*WORK TO BE COMPLETED*: For each line below with the word "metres", write out a copy.

*EXCERPTED RECORDS*:
---------------

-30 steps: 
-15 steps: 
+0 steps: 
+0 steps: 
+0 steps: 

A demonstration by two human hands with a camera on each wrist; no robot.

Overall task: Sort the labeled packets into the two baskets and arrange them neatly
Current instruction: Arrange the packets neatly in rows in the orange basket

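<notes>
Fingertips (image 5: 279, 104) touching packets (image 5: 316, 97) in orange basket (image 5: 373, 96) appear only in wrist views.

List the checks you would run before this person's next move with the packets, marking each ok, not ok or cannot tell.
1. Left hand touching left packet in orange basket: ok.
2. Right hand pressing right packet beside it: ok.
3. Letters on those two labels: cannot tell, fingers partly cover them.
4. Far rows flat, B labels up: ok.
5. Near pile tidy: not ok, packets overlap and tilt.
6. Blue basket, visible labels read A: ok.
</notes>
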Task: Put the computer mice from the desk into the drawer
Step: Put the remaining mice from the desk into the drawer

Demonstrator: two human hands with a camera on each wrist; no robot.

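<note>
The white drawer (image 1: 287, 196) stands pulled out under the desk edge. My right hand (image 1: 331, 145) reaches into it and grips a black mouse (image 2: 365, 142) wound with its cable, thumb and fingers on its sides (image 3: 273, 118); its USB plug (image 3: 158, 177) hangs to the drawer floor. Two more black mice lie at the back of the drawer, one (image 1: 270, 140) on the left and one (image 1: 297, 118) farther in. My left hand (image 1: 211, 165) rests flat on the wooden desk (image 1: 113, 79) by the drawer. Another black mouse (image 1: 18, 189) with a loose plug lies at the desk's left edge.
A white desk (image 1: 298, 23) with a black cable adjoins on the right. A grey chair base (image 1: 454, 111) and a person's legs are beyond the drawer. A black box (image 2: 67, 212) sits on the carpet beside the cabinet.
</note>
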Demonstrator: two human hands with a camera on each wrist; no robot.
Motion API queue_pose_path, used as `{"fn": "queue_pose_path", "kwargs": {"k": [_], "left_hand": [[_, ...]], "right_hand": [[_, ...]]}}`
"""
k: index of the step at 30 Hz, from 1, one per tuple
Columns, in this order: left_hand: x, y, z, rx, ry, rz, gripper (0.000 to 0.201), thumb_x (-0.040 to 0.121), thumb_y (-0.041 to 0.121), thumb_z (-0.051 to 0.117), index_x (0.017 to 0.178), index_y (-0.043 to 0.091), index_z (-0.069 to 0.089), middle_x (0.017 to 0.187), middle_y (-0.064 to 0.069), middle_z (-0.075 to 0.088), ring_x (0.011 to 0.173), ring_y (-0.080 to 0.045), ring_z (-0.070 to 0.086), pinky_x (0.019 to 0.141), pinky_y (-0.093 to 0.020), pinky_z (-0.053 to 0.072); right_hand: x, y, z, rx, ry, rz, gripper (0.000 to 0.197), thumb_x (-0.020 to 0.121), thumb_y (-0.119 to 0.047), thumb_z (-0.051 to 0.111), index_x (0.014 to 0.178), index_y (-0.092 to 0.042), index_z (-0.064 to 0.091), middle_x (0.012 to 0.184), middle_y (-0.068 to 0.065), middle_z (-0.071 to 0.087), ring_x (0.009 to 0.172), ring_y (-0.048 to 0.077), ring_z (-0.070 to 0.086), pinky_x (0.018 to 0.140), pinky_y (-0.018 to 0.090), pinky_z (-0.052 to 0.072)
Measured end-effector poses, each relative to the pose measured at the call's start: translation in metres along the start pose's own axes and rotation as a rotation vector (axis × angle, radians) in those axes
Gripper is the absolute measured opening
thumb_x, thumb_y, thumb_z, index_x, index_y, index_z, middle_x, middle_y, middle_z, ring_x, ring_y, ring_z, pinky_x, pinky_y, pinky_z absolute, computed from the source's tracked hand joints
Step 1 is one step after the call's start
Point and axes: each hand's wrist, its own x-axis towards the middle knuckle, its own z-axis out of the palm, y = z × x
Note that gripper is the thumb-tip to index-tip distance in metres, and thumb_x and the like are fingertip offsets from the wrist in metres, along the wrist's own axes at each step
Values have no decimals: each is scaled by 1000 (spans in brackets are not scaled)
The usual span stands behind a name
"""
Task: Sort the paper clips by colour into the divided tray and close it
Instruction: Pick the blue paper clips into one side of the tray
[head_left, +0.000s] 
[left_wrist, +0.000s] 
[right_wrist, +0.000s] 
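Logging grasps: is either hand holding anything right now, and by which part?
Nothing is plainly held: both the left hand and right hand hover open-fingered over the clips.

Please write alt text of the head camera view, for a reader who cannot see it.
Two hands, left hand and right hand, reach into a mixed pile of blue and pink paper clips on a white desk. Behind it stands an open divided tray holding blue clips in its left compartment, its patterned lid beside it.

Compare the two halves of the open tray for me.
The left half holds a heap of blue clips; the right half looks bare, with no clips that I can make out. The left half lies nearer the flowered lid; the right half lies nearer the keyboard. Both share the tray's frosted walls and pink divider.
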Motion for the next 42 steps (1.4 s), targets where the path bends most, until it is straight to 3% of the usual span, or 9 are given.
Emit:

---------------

*RESPONSE TO THE TASK*:
Measured end-effector poses, each relative to the pose measured at the call's start: translation in metres along the start pose's own axes and rotation as a rotation vector (axis × angle, radians) in those axes
Note that gripper is the thumb-tip to index-tip distance in metres, and thumb_x and the like are fingertip offsets from the wrist in metres, along the wrist's own axes at each step

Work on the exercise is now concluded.